With regard to (h), the directives on executive compensation and on the performance management program for executives set out the requirements related to eligibility for performance pay. All executives are assessed at the end of the performance management cycle on the extent to which they have achieved the objectives set out in their performance agreement and their demonstration of their key leadership competencies. Based on this assessment, each executive is given a rating on a 5-point scale, where 1 is “Did not meet” and 5 is “Surpassed”. Executives who obtain a rating of 2 or higher are eligible for performance pay. Ratings recommended by the manager of each executive are reviewed by the departmental review committee and approved by the deputy head. All performance pay decisions must be approved by the deputy head.

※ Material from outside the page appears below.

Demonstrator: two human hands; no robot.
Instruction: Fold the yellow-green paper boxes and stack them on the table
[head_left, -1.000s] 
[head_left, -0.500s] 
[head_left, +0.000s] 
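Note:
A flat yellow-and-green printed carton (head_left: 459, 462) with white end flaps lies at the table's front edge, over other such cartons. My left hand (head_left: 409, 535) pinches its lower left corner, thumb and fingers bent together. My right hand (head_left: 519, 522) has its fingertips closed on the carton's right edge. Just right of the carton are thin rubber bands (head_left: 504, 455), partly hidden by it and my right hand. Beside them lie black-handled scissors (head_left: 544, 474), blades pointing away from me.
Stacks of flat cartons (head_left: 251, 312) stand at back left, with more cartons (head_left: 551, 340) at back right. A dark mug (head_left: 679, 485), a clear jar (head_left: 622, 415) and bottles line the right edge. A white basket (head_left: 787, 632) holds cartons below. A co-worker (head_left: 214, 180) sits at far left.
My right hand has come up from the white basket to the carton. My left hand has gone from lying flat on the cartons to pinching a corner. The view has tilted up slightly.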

With regard to (i), only individuals who get a rating of “Surpassed”, meaning their performance was outstanding, and who receive the maximum percentage of at-risk pay are eligible for the bonus.
With regard to (j), executives whose performance rating is “Did not meet” are not eligible for performance pay.

Question No. 957--
Mr. Ben Lobb:
With regard to the government’s approval of the takeover of ITF Technologies by O-Net Technology Group: (a) did the government impose any condition on the takeover aimed at preventing the Chinese government from having access to weapon technology; (b) if the answer to (a) is affirmative, what were the conditions; (c) if the answer to (a) is negative, what was the rationale for not imposing any condition; and (d) did the government receive any communication from the Chinese government encouraging the Canadian government to approve the takeover and, if so, what are the details including the (i) date, (ii) sender, (iii) recipient?
Response
Hon. Navdeep Bains (Minister of Innovation, Science and Economic Development, Lib.):
Mr. Speaker, pursuant to an order from the Federal Court, a national security review of the takeover of ITF Technologies by O-Net Technology Group was conducted under the Investment Canada Act. Following this thorough review, an order containing measures to protect national security was issued. The government acted on the full record of the evidence and on the advice of Canada’s security and intelligence experts.
The act contains strict confidentiality provisions in regard to information obtained through its administration. Section 36 of the act states that,
…all information obtained in respect to a Canadian, a non-Canadian, a business or an entity referred to in paragraph 25.1(c) by the Minister or an officer or employee of Her Majesty in the course of the administration or enforcement of this Act is privileged and no one shall knowingly communicate or allow to be communicated any such information or allow anyone to inspect or to have access to any such information.
As a result of section 36, and given that this is a national security matter, we are unable to disclose any additional information.